At Charité - Universitätsmedizin Berlin, T cells that have been modified with T cell receptors are used for the first time in the treatment of patients with multiple myeloma, one of the most common tumors of bone and bone marrow. In this project associated with a clinical study, the effect of T cell therapy on the destruction of tumor cells in the bone marrow of mice is investigated in order to understand and overcome the causes of recurrence of tumors. Innovative imaging techniques such as long-term analyzes at the single cell level and 3-photon microscopy in the bone marrow are employed.
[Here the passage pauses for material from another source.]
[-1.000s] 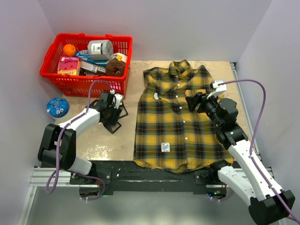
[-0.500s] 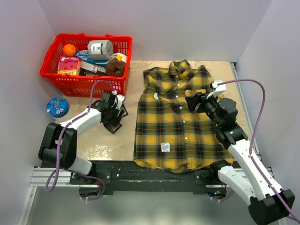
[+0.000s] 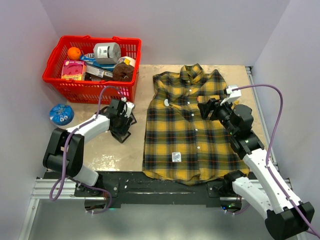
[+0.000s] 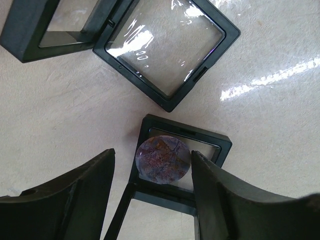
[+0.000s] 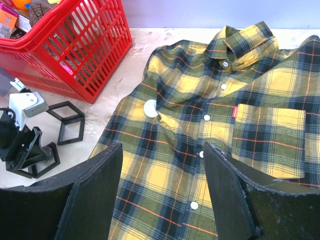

With the research project of Anja Hauser-Hankeln (Professor of Immunology, Charité), Matthias Leisegang (Professor of T-Cell Therapy, Charité) and Raluca Niesner (Professor of Biophysics in the Department of Veterinary Medicine, FU Berlin), the T-cell-induced deterioration in the bone marrow can be examined in real time in order to pave the way for further development of even more effective T-cell therapies in the future.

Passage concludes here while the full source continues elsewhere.